Wasatch Environmental Update for November 6, 2016

By John Worlock, Member of the Board of Directors of Save Our Canyons

“Mountain Accord Deserves Study and Support”


Save Our Canyons has been deeply involved from the beginning of the process called Mountain Accord.

But wait, it would be more appropriate to say that our Executive Director, Carl Fisher, has been deeply and successfully involved in all of the discussions that led to the eventual agreement, designed to perpetuate the qualities of the Central Wasatch that we know and love.

Bravo’ Carl!

That agreement has lead to a bill in Congress, setting aside and protecting virtually all of the public land in the Tri-Canyon Watershed and calling it the Central Wasatch National Conservation and Recreation Area.  While providing for some land exchanges between ski resorts and the Forest Service, it would put to an end any further ski-area expansion onto public land .  It would expand the Lone Peak Wilderness and add a new Wilderness on the north side of Mill Creek, named Grandeur Peak – Mount Aire.

We find it rather exciting to study the map of the proposed National Conservation and Recreation Area.   To get it on your screen, go to www.saveourcanyons.org and wait a few seconds for the page called “support the central Wasatch – etcetera – act.”  Click on that, then on the green word “MAP.”  That will bring up the map.

You will then be able to imagine the discussions that hammered out the compromises leading to land exchanges with the ski resorts.  You will see some minor adjustments to wilderness area boundaries to account for completion of the Bonneville Shoreline Trail, and to accommodate avalanche paths in Little Cottonwood Canyon.  You will also notice the extensive patchwork of private property, and wonder at the strange boundaries between wilderness and ordinary forest service land at the upper reaches of the canyons.  They were set following agonizing compromises when the three existing wilderness were established.

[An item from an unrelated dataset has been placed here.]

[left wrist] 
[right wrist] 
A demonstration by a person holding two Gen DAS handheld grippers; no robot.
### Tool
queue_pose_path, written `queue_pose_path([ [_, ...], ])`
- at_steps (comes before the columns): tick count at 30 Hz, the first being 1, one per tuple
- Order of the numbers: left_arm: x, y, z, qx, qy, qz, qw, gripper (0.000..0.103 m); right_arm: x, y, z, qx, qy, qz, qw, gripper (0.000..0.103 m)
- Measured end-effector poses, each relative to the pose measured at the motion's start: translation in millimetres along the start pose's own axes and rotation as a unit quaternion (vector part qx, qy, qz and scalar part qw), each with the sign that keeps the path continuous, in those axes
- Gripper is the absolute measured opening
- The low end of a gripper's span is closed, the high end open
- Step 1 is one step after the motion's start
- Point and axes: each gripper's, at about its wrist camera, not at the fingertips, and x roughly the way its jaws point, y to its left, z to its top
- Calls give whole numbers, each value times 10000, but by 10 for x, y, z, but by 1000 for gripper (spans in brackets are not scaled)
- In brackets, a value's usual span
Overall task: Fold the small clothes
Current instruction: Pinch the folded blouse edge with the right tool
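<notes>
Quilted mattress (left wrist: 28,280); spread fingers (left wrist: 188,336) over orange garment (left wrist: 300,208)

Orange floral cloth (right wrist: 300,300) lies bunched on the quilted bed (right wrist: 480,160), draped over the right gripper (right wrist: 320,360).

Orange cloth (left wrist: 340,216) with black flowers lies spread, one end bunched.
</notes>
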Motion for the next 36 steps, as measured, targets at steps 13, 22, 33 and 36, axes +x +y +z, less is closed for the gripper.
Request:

Perhaps it will be illuminating to study the compromises in the current Mountain Accord process.  This can be done by going to the website www.mountainaccord.com

We recommend this study, with the map, as antidotes to the shrill rhetoric surrounding the current election and to the possible disappointments in its aftermath.

It will also arm you for the coming fight to push this bill through Congress.